Quickly Google the title along with novel and film, and you’ll find dozens of posts dedicated to comparing the two – what did the film miss out, which intricacies are just impossible to convey on the big screen? The endless lists remind me of Harry Potter – Rowling spent years creating this epic world, but how on earth could this be faithfully displayed in just 2 hours of film? Normally, I feel the same about films: I’m the pedantic, irritating reader who always reminds people it was a book first. I have scoffed having seen some of my favourites, immediately sold (binned would be a bit extreme, I’m a student, come on) The Time Traveller’s Wife, was unimpressed with countless more.

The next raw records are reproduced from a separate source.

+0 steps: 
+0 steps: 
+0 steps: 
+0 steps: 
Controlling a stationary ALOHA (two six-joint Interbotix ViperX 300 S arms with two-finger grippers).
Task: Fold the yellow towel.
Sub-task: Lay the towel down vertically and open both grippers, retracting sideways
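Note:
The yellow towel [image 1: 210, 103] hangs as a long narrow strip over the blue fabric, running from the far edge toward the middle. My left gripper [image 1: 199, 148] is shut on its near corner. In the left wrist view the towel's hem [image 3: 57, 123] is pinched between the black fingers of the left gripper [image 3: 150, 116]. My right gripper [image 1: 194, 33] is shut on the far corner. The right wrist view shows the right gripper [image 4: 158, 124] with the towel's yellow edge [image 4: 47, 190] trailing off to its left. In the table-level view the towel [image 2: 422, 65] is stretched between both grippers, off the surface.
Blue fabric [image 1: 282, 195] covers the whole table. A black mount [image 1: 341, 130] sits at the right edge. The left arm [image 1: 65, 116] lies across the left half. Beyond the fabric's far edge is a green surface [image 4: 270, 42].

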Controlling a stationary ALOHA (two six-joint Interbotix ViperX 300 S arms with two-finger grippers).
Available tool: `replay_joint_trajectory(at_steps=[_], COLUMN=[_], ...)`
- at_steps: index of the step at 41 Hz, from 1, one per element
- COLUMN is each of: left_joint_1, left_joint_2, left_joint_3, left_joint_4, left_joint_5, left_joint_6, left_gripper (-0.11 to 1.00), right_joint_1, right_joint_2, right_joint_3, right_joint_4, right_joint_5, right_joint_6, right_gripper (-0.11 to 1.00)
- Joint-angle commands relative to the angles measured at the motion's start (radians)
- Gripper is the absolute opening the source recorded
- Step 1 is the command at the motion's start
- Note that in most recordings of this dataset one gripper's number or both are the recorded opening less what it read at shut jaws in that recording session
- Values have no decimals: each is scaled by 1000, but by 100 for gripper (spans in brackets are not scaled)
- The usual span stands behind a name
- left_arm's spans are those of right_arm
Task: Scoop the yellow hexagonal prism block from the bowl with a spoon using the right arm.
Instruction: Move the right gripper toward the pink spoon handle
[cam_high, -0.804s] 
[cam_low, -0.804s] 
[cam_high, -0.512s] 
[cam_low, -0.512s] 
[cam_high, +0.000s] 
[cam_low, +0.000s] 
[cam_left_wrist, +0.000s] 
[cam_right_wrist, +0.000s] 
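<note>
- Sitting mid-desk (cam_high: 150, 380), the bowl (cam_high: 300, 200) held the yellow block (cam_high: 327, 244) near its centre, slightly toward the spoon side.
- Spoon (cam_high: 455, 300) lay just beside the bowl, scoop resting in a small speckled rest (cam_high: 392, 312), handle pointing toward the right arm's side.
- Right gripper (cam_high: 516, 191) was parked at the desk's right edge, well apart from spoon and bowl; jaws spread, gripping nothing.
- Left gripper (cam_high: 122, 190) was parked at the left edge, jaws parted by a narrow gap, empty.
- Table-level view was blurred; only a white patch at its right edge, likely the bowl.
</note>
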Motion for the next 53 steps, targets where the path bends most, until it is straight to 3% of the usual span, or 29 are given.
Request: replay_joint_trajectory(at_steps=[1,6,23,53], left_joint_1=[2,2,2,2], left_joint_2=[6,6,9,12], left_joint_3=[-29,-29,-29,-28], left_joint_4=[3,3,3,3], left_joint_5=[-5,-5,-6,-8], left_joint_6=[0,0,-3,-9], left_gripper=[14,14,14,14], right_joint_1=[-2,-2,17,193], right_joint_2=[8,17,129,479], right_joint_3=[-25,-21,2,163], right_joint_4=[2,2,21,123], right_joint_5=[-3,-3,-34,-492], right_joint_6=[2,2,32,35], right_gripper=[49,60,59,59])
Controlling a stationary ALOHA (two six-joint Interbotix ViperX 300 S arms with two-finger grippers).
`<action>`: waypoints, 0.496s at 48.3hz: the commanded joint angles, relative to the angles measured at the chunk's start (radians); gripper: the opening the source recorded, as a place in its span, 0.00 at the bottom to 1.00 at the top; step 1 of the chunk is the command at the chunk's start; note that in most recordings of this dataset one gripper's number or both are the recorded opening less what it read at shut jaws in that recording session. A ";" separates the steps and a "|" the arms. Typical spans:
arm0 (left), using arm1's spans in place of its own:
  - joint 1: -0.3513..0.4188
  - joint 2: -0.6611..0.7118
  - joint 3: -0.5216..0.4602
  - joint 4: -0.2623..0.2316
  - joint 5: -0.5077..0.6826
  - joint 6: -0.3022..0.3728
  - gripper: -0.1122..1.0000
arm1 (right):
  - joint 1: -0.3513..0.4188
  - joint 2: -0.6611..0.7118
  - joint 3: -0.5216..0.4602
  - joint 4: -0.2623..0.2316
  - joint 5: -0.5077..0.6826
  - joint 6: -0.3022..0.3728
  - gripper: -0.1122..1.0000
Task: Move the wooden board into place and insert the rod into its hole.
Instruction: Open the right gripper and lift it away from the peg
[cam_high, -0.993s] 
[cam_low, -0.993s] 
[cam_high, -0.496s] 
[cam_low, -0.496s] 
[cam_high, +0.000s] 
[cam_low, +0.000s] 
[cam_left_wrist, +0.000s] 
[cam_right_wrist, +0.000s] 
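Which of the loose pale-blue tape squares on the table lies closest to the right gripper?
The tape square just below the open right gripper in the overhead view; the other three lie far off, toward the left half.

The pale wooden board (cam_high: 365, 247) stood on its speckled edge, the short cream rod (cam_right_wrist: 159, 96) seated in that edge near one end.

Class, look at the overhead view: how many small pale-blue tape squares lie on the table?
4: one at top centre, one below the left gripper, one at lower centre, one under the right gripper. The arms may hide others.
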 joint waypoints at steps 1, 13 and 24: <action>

For me though, the real ‘perks’ in the book come with the fact that it provides a ‘feeling’, rather than a difficult-to-screen plot. The book struck a chord with me when I was younger like many other teenagers, because the book itself is a bildungsroman. But even now as my teenage years have ended, I still felt the uplifting feeling that I adored on my reading. The book is now set over twenty years ago, yet the slightly outdated fashions on screen did nothing to remove the relevance of the book even today. And something inside me still rejoices when I hear that line: ‘we accept the love we think we deserve’.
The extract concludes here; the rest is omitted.